Aim of the task: What do the entries below say? Restate them word for word.

Source data:
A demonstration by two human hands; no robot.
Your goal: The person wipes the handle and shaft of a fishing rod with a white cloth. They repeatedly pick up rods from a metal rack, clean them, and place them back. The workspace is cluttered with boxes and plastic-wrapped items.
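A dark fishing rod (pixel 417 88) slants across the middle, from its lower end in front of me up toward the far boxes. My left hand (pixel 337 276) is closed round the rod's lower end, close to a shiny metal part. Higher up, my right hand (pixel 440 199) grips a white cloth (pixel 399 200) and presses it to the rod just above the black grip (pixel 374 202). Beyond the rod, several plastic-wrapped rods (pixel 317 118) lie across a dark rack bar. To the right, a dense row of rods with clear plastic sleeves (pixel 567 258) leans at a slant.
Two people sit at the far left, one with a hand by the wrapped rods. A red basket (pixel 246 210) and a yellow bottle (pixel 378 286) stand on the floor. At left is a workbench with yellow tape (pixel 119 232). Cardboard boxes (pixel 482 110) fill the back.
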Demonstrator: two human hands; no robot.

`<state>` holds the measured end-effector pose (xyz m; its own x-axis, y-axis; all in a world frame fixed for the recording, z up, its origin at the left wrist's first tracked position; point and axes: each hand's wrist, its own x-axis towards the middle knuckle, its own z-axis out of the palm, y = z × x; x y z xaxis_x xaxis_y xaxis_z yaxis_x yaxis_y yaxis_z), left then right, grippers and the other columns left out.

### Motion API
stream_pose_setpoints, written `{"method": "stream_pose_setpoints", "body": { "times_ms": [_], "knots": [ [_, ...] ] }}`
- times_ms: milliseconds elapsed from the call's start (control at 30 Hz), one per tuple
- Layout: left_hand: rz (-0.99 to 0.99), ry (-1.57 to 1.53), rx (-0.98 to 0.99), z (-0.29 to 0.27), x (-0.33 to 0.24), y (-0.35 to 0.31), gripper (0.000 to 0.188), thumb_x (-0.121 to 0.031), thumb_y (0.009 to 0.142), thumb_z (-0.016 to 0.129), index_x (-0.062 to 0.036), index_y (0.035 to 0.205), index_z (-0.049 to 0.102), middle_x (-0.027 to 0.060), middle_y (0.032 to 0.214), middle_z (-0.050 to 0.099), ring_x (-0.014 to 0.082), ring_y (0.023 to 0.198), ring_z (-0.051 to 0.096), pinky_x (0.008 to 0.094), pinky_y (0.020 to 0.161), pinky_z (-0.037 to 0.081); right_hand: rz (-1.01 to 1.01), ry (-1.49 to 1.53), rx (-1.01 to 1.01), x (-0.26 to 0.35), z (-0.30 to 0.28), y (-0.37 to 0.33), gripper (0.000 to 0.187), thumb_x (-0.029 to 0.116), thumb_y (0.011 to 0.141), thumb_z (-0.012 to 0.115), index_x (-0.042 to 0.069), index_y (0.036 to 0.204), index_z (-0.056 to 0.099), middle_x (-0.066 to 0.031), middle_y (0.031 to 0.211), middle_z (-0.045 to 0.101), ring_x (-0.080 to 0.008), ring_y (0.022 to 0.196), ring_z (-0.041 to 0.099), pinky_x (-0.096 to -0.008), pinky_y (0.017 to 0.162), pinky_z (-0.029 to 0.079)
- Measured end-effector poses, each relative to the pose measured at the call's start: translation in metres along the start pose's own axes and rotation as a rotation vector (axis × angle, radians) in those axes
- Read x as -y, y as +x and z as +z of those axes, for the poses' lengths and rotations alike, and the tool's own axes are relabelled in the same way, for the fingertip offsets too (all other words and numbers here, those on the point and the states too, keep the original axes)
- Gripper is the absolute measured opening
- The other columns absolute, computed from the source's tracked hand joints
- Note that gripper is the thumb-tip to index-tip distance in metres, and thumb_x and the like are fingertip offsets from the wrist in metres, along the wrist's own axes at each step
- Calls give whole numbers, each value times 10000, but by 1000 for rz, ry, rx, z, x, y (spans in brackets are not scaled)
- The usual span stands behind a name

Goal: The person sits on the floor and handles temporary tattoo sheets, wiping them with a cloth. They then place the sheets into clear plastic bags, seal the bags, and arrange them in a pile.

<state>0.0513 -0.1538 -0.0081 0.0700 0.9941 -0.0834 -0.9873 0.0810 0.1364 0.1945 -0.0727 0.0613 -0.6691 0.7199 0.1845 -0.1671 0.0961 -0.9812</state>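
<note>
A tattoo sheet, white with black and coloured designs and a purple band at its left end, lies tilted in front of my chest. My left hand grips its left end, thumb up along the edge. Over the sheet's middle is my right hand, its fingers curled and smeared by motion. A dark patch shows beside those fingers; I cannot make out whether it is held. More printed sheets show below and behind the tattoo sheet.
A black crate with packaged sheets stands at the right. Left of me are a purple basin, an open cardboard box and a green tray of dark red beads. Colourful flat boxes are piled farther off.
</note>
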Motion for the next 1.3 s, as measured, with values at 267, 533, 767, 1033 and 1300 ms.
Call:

Exercise output:
A demonstration by two human hands; no robot.
Your goal: The person wipes the handle and shaft of a fishing rod with a white cloth. They repeatedly pick up rods from a metal rack, clean them, and place them back. The workspace is cluttered with boxes and plastic-wrapped items.
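A dark fishing rod (pixel 417 88) slants across the middle, from its lower end in front of me up toward the far boxes. My left hand (pixel 337 276) is closed round the rod's lower end, close to a shiny metal part. Higher up, my right hand (pixel 440 199) grips a white cloth (pixel 399 200) and presses it to the rod just above the black grip (pixel 374 202). Beyond the rod, several plastic-wrapped rods (pixel 317 118) lie across a dark rack bar. To the right, a dense row of rods with clear plastic sleeves (pixel 567 258) leans at a slant.
Two people sit at the far left, one with a hand by the wrapped rods. A red basket (pixel 246 210) and a yellow bottle (pixel 378 286) stand on the floor. At left is a workbench with yellow tape (pixel 119 232). Cardboard boxes (pixel 482 110) fill the back.
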Demonstrator: two human hands; no robot.

`<state>` holds the measured end-effector pose (xyz m; its own x-axis, y-axis; all in a world frame fixed for the recording, z up, its origin at the left wrist's first tracked position; point and axes: each hand's wrist, its own x-axis towards the middle knuckle, its own z-axis out of the palm, y = z × x; x y z xaxis_x xaxis_y xaxis_z yaxis_x yaxis_y yaxis_z), left then right, grippers and the other columns left out.

### Motion API
stream_pose_setpoints, written `{"method": "stream_pose_setpoints", "body": { "times_ms": [_], "knots": [ [_, ...] ] }}`
- times_ms: milliseconds elapsed from the call's start (control at 30 Hz), one per tuple
- Layout: left_hand: rz (-0.99 to 0.99), ry (-1.57 to 1.53), rx (-0.98 to 0.99), z (-0.29 to 0.27), x (-0.33 to 0.24), y (-0.35 to 0.31), gripper (0.000 to 0.188), thumb_x (-0.121 to 0.031), thumb_y (0.009 to 0.142), thumb_z (-0.016 to 0.129), index_x (-0.062 to 0.036), index_y (0.035 to 0.205), index_z (-0.049 to 0.102), middle_x (-0.027 to 0.060), middle_y (0.032 to 0.214), middle_z (-0.050 to 0.099), ring_x (-0.014 to 0.082), ring_y (0.023 to 0.198), ring_z (-0.051 to 0.096), pinky_x (0.008 to 0.094), pinky_y (0.020 to 0.161), pinky_z (-0.037 to 0.081); right_hand: rz (-1.01 to 1.01), ry (-1.49 to 1.53), rx (-1.01 to 1.01), x (-0.26 to 0.35), z (-0.30 to 0.28), y (-0.37 to 0.33), gripper (0.000 to 0.187), thumb_x (-0.029 to 0.116), thumb_y (0.011 to 0.141), thumb_z (-0.012 to 0.115), index_x (-0.042 to 0.069), index_y (0.036 to 0.204), index_z (-0.056 to 0.099), middle_x (-0.066 to 0.031), middle_y (0.031 to 0.211), middle_z (-0.045 to 0.101), ring_x (-0.080 to 0.008), ring_y (0.022 to 0.196), ring_z (-0.041 to 0.099), pinky_x (-0.096 to -0.008), pinky_y (0.017 to 0.162), pinky_z (-0.029 to 0.079)
- Measured end-effector poses, each relative to the pose measured at the call's start: translation in metres along the start pose's own axes and rotation as a rotation vector (axis × angle, radians) in those axes
- Read x as -y, y as +x and z as +z of those axes, for the poses' lengths and rotations alike, and the tool's own axes are relabelled in the same way, for the fingertip offsets too (all other words and numbers here, those on the point and the states too, keep the original axes)
- Gripper is the absolute measured opening
- The other columns absolute, computed from the source's tracked hand joints
- Note that gripper is the thumb-tip to index-tip distance in metres, and thumb_x and the like are fingertip offsets from the wrist in metres, along the wrist's own axes at each step
- Calls give whole numbers, each value times 10000, but by 1000 for rz, ry, rx, z, x, y (spans in brackets are not scaled)
- The usual span stands behind a name

Goal: The person sits on the floor and handles temporary tattoo sheets, wiping them with a cloth. They then place the sheets into clear plastic bags, seal the bags, and arrange them in a pile.

<state>0.0513 -0.1538 -0.0081 0.0700 0.9941 -0.0834 -0.9873 0.0810 0.1364 0.1945 -0.0727 0.0613 -0.6691 0.7199 0.1845 -0.1671 0.0961 -0.9812</state>
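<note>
A tattoo sheet, white with black and coloured designs and a purple band at its left end, lies tilted in front of my chest. My left hand grips its left end, thumb up along the edge. Over the sheet's middle is my right hand, its fingers curled and smeared by motion. A dark patch shows beside those fingers; I cannot make out whether it is held. More printed sheets show below and behind the tattoo sheet.
A black crate with packaged sheets stands at the right. Left of me are a purple basin, an open cardboard box and a green tray of dark red beads. Colourful flat boxes are piled farther off.
</note>
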Motion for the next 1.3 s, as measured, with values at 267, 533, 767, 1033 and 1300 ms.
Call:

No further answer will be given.